We ate more gelato than you can comprehend. The Palazzo Pitti - a really cool collection of museums and crazy gardens. This is the place some Medici wife had built because the previous palace was too small. On our last day in Florence, George wanted to go to the Museum of Galileo, which serves as a repository for cool old scientific instruments and things. Galileo's telescopes and all other manner of thing were there. Here, he's explaining something or other to me and I wanted to photograph all his facial expressions. This doesn't show off Italy at all, really, but look how sexy my freakin' husband is. I have to admit the beard is working for him. Yes, it really is.

And then we were in Bologna! And I do believe Bologna was my favorite city. Of everywhere we went, it was the place that cared the least about tourists. Even (dirty, graffiti-covered) Naples had tourist buses and file-em-through restaurants. Bologna was much more concerned with the locals and with the university population and that is totally 100% fine by me. We went to Eataly and bought snacks and then we went just about everywhere else in the foodie district and bought all other manner of thing. I have a 1.5 pound block of parmesan cheese waiting for me to attack it. Bologna was just a hip, nice place to hang out. And they have not one but two! leaning towers to check out but you've never heard of them... because Pisa has a better marketing department?
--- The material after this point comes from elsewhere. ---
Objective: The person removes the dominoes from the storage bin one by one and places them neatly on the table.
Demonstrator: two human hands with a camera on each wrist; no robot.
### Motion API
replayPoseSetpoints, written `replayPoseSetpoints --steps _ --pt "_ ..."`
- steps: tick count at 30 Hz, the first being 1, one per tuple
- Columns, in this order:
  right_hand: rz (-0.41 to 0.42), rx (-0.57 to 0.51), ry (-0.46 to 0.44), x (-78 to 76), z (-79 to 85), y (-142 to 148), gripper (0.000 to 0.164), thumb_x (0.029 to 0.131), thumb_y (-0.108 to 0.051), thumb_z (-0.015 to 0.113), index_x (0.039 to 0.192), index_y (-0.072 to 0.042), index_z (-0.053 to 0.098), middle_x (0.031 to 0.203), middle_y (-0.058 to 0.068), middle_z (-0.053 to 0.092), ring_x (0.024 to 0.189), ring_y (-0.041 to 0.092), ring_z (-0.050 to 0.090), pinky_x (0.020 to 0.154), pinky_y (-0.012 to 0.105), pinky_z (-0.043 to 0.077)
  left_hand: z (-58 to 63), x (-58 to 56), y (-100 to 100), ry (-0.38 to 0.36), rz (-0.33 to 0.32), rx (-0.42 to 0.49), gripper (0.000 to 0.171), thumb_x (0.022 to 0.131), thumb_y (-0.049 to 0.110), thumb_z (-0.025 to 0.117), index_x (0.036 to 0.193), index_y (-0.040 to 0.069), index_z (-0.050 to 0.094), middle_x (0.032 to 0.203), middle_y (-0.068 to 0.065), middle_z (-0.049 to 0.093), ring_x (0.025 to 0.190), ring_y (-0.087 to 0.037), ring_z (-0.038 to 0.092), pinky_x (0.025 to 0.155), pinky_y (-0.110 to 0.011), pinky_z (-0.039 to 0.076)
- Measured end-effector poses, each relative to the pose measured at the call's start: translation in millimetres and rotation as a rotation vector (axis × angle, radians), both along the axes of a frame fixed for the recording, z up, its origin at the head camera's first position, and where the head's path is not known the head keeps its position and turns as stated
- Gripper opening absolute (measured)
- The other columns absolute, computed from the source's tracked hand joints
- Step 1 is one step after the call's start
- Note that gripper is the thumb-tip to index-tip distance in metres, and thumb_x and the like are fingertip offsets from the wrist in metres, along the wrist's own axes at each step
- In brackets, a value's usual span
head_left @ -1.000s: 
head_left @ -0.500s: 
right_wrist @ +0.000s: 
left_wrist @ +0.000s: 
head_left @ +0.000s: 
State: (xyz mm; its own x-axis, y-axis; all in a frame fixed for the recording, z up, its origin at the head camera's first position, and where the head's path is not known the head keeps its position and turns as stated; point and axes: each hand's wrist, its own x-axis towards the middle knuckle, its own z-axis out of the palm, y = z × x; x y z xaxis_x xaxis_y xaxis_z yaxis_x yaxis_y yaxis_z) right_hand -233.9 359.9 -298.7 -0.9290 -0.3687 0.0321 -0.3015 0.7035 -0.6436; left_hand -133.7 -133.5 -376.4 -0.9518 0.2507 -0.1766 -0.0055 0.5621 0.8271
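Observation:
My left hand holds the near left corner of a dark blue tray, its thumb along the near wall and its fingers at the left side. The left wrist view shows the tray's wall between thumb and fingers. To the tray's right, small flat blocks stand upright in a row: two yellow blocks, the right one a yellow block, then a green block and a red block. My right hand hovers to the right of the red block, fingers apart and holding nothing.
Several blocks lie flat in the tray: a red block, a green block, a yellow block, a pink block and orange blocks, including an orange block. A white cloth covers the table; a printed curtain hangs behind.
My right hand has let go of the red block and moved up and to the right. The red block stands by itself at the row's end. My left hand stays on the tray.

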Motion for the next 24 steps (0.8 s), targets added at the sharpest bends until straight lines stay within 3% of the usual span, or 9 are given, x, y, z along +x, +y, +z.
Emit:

So one of the coolest things about Bologna is that all the buildings around downtown used to be crazy palaces and mansions and things. Maybe it's the same everywhere else in the Old World, but in Bologna they were all marked. Each apartment building had a little placard explaining (in Italian) who used to live there - and that's about the most I could get out of the language. You could walk into the central courtyards of some of them and see that there were still painted ceilings and crazy sweet frescoes. How awesome to live in a place like that. And they have amazing door knockers.

Also in Bologna, we took a pasta-making class. I didn't take any photos because I was making pasta the whole time, but it was pretty neat. The lady teaches the classes out of her kitchen so we got to see a real Italian house. It looked a lot like a real American house, aside from the bidet. Pasta, by the way, is really hard to make and I probably won't ever do it again.

This is a testament to my husband's ingenuity and craftiness. In Bologna, we stayed at a lovely little place way the hell up on the "fourth" (something like 6 staircases' worth of) floor but for whatever reason were the only guests around. I was really excited to see a bathtub, until I got all my things together and went to put the plug in... and there wasn't one. George and I brainstormed for a bit and then he rigged up this contraption. It is an *apple* cut down to approximately plug-size, then wrapped in a plastic bag and crammed into the space. Folks, this contraption actually kept my bath from going down the drain for long enough for me to take an actual normal-length bath. My husband is amazing.

I'm ashamed to say that this is the only "making like the" set of photos I have from the trip. There were so many good places for it but I - god strike me down - forgot that I love these images. But thank goodness I got one good one of both me and George. He's standing in front of the "George slays the dragon" by someone or other.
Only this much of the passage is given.